**WORK TASK**
Find the line holding "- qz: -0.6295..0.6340" in the entries below. Give it again exactly, along with every line after it up to and including the line holding "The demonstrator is".

----------------

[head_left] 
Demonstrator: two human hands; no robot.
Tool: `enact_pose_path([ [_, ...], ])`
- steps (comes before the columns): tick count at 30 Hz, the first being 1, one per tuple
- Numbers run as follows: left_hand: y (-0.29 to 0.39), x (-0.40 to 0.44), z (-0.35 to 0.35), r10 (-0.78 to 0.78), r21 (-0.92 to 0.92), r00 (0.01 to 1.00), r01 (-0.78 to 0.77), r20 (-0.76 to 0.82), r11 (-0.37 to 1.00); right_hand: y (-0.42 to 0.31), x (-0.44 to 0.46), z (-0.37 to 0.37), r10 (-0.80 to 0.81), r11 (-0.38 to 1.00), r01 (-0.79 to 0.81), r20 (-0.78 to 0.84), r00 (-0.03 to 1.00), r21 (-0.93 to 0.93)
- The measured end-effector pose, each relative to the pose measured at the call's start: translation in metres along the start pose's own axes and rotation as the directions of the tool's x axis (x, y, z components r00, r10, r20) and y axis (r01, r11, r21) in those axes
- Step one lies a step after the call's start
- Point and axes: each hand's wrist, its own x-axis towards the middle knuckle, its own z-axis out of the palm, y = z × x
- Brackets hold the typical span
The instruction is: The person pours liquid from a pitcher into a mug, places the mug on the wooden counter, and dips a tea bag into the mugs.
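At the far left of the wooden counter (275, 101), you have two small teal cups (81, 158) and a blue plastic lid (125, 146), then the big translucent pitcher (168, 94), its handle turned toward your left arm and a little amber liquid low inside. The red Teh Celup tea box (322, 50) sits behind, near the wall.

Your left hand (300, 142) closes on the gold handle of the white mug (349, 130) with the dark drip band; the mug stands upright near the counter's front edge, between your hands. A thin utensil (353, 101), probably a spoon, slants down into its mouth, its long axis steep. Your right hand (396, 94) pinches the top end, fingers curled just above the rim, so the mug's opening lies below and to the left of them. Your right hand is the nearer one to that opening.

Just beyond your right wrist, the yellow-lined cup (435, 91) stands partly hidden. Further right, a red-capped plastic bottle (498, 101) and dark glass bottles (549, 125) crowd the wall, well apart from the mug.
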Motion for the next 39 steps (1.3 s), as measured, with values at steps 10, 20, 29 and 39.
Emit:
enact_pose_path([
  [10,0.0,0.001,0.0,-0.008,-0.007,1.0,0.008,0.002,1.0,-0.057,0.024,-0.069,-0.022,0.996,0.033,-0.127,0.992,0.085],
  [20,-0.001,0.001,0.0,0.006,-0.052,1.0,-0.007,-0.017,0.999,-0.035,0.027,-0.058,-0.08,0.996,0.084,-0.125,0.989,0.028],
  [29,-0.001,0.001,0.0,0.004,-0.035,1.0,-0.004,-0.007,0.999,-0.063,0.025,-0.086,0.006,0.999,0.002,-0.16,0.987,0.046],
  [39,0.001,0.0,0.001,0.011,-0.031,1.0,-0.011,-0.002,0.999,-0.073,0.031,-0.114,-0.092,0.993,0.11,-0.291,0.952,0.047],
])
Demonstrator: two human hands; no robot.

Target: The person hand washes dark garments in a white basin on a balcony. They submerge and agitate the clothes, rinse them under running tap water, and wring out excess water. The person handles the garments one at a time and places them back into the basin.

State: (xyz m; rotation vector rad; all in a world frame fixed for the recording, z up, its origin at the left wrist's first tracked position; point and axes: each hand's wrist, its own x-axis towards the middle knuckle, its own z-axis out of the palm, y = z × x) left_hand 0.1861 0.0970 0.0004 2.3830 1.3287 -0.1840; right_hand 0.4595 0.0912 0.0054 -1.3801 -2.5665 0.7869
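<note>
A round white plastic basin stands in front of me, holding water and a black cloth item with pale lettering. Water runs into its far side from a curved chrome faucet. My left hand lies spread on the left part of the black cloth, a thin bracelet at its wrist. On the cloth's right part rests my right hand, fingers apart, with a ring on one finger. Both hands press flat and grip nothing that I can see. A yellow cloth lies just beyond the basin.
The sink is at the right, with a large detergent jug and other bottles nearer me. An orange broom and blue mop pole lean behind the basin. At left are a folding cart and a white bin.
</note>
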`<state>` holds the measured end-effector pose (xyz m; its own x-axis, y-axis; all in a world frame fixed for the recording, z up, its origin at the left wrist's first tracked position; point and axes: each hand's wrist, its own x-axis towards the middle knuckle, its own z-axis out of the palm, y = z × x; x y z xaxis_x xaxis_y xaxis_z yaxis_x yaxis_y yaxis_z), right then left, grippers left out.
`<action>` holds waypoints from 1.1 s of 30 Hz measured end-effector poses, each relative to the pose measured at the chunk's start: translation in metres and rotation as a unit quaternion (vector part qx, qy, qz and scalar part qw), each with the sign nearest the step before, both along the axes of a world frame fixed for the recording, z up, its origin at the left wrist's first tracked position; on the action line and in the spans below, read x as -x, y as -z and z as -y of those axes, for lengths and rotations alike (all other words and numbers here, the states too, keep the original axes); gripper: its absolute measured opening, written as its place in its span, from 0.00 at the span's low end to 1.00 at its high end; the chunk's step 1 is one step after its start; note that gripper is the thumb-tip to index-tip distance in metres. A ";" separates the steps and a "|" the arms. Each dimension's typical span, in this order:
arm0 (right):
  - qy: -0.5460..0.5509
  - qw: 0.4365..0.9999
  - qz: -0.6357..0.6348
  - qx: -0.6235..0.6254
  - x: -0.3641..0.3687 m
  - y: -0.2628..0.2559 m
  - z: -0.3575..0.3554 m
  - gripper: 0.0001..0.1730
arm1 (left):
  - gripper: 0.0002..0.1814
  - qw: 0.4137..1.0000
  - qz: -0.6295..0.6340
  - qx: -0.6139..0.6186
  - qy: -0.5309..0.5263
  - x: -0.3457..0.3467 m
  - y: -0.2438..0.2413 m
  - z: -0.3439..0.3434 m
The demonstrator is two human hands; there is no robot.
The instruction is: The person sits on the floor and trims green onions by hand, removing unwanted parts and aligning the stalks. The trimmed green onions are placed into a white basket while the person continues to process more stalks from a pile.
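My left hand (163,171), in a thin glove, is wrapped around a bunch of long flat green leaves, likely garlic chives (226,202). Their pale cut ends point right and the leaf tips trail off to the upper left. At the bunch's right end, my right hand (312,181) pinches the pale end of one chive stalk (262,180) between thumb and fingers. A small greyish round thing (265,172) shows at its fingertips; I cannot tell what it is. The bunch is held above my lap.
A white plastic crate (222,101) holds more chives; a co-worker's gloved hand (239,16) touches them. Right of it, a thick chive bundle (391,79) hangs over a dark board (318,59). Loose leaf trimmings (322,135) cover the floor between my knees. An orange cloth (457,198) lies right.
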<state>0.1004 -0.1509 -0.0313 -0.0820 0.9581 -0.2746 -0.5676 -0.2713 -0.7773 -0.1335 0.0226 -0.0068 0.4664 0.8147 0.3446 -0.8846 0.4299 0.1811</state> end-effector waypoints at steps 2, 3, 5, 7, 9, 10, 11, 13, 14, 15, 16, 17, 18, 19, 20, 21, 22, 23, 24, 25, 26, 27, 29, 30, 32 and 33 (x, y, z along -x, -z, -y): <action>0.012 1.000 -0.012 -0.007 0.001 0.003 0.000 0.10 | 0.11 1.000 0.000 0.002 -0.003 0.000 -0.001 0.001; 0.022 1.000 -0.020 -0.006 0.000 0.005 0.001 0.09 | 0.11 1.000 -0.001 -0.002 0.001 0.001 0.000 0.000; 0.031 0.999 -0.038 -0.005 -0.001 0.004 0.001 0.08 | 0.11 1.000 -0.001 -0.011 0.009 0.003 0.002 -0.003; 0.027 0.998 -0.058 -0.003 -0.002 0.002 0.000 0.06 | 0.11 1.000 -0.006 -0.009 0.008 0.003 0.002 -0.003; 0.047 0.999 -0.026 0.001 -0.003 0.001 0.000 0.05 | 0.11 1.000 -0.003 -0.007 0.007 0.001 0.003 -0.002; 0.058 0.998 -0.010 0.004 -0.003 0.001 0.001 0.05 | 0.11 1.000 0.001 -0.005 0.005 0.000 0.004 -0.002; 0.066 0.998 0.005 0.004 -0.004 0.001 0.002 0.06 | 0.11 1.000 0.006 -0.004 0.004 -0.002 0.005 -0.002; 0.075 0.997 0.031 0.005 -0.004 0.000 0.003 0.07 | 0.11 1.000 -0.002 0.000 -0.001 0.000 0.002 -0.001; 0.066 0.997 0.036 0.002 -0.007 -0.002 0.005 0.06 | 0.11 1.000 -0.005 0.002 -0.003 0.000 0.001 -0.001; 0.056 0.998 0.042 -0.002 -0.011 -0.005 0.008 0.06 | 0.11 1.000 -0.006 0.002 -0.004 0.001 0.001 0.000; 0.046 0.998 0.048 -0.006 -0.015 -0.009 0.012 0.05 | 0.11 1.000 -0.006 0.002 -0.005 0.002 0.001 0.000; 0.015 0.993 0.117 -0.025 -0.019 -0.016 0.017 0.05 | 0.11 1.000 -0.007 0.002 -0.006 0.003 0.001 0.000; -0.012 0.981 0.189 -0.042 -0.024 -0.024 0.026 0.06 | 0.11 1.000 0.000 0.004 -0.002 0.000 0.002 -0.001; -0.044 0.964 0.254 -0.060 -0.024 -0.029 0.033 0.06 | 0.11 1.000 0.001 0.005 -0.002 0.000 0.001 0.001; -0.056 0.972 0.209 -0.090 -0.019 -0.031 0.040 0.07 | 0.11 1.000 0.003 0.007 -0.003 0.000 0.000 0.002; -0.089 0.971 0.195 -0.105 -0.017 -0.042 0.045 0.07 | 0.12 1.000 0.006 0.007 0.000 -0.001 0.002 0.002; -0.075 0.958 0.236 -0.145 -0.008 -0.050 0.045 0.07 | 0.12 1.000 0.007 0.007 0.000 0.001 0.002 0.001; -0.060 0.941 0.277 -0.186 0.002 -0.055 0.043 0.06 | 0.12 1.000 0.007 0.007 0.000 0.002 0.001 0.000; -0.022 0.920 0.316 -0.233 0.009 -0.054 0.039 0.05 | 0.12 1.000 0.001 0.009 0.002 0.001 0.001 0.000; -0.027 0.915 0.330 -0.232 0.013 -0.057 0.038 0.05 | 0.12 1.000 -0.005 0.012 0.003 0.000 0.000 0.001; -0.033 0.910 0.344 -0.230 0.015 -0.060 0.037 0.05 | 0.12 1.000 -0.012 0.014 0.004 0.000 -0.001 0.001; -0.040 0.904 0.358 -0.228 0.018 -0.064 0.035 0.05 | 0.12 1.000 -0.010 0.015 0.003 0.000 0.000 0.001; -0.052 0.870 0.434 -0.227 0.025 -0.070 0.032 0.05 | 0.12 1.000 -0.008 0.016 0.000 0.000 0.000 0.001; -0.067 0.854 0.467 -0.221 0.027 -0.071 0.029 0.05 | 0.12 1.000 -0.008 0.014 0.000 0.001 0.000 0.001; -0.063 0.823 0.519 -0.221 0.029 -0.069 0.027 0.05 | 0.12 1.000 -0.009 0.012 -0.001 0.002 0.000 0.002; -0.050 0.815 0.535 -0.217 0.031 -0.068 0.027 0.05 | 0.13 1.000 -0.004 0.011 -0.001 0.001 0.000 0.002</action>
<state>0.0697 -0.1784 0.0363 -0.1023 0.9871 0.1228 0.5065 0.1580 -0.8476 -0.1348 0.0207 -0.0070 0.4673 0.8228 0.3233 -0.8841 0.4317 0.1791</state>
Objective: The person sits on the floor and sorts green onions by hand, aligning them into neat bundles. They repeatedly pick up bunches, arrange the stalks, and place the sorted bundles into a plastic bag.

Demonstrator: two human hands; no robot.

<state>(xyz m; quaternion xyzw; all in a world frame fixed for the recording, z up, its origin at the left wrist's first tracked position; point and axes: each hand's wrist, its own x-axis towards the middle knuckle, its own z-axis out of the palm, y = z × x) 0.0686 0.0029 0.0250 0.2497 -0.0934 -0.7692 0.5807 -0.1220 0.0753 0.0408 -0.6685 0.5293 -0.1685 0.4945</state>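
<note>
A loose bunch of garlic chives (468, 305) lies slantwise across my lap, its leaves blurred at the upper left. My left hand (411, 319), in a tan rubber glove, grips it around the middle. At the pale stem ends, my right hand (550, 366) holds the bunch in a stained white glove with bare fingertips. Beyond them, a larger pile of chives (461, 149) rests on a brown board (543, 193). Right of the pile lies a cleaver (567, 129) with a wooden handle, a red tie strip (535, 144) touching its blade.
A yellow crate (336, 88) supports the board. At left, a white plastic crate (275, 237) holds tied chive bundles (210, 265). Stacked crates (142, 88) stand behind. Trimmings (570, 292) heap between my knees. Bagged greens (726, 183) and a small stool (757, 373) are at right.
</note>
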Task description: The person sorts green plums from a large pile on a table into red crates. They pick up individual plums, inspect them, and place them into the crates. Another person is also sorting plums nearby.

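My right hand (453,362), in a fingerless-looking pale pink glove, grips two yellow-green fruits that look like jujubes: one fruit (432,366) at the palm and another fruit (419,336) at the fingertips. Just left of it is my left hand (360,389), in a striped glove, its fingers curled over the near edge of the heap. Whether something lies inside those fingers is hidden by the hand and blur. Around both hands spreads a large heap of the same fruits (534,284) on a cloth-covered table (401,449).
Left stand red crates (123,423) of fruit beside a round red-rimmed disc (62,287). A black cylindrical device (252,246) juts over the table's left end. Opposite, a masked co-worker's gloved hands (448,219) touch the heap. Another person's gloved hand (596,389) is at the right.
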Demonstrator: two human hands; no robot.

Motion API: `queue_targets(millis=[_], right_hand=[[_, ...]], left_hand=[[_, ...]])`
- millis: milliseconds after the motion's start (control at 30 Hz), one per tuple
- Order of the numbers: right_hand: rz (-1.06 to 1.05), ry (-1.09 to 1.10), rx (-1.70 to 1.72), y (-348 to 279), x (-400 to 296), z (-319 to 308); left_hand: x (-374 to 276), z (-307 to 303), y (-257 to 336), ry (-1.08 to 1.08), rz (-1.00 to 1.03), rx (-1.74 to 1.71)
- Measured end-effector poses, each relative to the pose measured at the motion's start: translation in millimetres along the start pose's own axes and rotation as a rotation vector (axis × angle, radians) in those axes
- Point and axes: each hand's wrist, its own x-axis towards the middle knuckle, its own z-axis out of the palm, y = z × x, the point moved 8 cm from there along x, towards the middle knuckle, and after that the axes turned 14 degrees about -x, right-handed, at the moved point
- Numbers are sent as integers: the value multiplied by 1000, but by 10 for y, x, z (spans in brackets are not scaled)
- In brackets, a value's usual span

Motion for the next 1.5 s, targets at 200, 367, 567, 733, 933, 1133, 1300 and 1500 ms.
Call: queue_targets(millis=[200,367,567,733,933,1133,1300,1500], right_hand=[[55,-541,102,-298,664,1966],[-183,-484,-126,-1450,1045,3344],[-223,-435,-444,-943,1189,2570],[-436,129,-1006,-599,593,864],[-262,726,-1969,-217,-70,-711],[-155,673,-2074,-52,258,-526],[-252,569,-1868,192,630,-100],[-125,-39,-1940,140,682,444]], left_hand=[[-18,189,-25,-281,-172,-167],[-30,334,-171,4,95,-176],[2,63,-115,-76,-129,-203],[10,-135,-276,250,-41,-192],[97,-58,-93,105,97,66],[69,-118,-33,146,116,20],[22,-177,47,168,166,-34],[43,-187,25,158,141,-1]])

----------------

**RESULT**
  - qz: -0.6295..0.6340
  - qx: -0.6139..0.6186
  - qy: -0.5309..0.5263
  - x: -0.3457..0.3467 m
  - y: -0.2438..0.2413 m
  - z: -0.3439..0.3434 m
The demonstrator is two human hands; there is no robot.

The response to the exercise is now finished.